TASK INSTRUCTIONS: From the records below, find each line with the string "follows" and copy it.

### SUPPLIED MATERIAL ###

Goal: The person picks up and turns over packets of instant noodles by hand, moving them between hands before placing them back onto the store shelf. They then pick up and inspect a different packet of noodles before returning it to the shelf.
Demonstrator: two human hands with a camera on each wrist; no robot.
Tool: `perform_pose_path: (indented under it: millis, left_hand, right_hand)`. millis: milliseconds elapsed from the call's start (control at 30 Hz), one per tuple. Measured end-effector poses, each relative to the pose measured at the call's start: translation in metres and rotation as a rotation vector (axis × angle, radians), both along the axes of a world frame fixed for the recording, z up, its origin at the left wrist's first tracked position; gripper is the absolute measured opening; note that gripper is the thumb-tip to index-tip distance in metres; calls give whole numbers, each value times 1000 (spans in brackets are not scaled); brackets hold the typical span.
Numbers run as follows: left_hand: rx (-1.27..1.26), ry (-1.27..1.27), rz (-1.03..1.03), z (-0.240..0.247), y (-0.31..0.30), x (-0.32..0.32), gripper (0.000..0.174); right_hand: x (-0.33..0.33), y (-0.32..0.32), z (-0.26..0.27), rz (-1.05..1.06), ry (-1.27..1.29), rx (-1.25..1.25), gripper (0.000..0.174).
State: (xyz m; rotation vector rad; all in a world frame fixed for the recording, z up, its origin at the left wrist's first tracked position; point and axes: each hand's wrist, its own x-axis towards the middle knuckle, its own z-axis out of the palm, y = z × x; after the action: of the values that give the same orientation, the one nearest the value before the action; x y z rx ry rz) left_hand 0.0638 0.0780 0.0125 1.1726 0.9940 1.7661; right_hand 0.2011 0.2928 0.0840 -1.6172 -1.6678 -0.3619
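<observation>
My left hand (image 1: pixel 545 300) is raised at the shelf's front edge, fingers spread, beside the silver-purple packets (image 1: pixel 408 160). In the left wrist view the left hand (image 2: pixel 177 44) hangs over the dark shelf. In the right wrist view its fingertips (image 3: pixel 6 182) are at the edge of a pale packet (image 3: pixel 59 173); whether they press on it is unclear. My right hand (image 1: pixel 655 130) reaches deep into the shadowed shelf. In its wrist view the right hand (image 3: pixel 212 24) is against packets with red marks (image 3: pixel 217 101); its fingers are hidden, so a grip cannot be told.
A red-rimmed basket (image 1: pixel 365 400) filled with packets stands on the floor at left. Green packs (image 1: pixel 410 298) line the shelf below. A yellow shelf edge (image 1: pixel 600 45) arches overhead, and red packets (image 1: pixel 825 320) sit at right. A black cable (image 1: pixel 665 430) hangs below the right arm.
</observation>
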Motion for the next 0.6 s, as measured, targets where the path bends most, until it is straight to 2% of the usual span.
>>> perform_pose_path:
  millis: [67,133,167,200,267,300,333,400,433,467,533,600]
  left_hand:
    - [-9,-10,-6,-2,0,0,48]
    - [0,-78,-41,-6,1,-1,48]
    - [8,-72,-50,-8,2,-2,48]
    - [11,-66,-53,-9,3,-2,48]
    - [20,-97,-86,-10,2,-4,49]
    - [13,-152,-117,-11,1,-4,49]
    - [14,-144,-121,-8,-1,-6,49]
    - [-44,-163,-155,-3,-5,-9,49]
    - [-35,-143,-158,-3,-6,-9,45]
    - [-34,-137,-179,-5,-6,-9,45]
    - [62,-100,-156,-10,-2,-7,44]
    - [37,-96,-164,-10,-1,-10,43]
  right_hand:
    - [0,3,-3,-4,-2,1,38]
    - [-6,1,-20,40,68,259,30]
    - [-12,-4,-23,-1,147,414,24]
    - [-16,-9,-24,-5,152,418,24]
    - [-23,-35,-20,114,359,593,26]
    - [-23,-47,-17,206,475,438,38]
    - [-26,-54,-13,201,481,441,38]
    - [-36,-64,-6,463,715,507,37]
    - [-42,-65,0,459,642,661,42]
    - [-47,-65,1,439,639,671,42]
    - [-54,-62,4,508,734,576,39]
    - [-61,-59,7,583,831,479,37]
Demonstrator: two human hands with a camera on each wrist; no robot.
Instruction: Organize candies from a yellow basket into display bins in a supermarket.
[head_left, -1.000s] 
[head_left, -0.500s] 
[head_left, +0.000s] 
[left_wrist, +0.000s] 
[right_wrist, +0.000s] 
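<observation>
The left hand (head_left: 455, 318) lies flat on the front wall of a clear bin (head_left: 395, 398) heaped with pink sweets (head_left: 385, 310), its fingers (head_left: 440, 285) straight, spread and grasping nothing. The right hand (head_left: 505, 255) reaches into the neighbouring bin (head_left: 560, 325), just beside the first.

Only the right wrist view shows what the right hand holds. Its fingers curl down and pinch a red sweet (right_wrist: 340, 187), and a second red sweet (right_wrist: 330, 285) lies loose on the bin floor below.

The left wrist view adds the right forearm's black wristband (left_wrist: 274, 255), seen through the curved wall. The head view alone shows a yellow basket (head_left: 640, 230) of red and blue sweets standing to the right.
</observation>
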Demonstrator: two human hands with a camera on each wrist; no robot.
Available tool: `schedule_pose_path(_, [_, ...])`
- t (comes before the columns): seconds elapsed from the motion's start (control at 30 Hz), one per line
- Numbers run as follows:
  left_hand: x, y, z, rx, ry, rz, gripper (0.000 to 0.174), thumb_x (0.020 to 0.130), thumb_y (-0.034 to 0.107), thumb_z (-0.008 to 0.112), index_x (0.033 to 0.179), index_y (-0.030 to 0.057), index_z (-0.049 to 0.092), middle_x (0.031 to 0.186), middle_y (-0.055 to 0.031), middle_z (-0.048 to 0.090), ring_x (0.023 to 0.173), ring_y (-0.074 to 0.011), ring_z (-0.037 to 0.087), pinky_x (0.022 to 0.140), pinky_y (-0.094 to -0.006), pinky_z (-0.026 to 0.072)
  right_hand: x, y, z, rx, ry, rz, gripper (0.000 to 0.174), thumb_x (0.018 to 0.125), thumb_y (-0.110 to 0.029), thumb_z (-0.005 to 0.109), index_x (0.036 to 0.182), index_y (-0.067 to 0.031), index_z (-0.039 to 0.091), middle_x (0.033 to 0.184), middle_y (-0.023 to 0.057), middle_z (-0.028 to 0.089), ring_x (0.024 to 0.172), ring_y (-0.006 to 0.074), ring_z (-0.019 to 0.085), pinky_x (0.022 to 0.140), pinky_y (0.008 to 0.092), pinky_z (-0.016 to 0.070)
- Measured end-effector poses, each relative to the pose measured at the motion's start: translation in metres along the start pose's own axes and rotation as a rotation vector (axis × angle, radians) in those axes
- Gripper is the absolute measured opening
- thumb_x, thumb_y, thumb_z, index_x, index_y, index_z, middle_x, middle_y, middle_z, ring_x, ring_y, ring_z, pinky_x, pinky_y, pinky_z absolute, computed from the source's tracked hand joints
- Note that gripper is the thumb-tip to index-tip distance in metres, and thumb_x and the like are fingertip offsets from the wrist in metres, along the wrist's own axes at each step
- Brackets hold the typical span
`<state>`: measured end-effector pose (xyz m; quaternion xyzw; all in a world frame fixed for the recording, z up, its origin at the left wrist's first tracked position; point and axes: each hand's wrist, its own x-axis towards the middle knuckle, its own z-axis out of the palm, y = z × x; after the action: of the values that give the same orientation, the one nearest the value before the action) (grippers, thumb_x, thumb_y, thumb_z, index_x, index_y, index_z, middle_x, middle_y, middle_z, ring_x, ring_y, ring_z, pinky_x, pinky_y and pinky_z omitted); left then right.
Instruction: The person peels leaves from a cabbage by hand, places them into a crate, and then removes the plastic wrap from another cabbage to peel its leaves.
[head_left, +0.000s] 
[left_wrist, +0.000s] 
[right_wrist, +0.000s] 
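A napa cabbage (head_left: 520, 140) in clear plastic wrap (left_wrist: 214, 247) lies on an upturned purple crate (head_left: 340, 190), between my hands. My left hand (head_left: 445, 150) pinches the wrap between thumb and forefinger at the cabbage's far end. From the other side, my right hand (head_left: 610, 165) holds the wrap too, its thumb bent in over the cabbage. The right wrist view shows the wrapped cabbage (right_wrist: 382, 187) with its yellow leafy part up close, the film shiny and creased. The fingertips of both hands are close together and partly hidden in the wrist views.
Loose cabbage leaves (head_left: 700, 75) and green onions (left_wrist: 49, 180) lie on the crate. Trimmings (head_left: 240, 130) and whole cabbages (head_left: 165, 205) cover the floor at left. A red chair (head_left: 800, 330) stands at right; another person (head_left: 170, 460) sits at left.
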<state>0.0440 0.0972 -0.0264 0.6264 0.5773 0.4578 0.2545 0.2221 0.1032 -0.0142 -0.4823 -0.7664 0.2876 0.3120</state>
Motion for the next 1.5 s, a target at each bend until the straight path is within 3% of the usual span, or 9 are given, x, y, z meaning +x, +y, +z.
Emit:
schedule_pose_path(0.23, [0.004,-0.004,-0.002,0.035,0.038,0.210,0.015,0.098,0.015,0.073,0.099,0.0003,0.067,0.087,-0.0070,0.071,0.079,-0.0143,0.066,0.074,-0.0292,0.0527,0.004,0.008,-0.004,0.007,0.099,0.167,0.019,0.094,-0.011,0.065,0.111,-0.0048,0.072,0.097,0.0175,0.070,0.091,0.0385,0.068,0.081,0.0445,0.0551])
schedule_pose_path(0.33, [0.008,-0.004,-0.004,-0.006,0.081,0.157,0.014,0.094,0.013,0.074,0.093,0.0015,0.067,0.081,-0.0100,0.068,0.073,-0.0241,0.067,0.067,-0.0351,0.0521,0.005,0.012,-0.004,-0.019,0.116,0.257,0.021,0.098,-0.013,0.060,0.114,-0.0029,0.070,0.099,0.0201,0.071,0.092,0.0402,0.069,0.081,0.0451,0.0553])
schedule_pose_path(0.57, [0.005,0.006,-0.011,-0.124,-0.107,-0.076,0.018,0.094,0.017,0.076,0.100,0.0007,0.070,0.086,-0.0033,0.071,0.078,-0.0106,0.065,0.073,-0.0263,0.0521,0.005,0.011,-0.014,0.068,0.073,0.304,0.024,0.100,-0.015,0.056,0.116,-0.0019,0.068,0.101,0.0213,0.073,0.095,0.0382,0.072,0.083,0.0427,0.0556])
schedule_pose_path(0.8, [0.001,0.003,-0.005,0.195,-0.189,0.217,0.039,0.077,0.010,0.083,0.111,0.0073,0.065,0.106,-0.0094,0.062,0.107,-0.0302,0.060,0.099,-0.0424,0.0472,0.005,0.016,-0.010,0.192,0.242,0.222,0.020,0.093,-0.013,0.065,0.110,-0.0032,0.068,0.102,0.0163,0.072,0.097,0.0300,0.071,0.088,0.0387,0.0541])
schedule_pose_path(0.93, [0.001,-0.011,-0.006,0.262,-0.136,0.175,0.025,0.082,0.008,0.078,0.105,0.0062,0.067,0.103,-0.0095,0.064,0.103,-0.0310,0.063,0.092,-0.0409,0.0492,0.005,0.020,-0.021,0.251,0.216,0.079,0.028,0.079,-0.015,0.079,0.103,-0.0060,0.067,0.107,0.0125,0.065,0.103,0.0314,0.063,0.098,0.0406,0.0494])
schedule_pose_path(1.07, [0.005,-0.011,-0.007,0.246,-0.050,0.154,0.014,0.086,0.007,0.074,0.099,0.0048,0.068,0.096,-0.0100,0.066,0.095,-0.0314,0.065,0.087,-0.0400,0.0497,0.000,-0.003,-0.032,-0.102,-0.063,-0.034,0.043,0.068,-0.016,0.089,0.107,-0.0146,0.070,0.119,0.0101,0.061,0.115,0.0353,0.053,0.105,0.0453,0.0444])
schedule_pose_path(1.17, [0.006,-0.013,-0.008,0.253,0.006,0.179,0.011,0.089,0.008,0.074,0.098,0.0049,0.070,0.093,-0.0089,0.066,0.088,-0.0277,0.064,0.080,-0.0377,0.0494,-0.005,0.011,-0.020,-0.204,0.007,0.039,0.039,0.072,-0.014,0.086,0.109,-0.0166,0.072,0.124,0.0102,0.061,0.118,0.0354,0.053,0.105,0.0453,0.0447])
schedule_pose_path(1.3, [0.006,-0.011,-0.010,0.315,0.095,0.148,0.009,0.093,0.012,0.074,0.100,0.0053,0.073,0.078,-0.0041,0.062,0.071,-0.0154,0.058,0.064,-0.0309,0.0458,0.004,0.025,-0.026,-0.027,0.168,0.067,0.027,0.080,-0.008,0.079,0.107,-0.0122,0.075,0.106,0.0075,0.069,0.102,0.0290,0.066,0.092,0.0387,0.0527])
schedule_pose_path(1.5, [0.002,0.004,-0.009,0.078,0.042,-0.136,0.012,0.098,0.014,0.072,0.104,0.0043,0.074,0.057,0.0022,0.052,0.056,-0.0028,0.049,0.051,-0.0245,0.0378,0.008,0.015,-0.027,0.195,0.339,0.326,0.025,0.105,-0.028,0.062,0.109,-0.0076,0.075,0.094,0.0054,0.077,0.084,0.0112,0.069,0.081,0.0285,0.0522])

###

EXERCISE RESULT:
Numbers run as follows: left_hand: rx (-1.27..1.26), ry (-1.27..1.27), rz (-1.03..1.03), z (-0.240..0.247), y (-0.31..0.30), x (-0.32..0.32), gripper (0.000..0.174); right_hand: x (-0.33..0.33), y (-0.32..0.32), z (-0.26..0.27), rz (-1.05..1.06), ry (-1.27..1.29), rx (-1.25..1.25), gripper (0.000..0.174).
- Numbers run as follows:

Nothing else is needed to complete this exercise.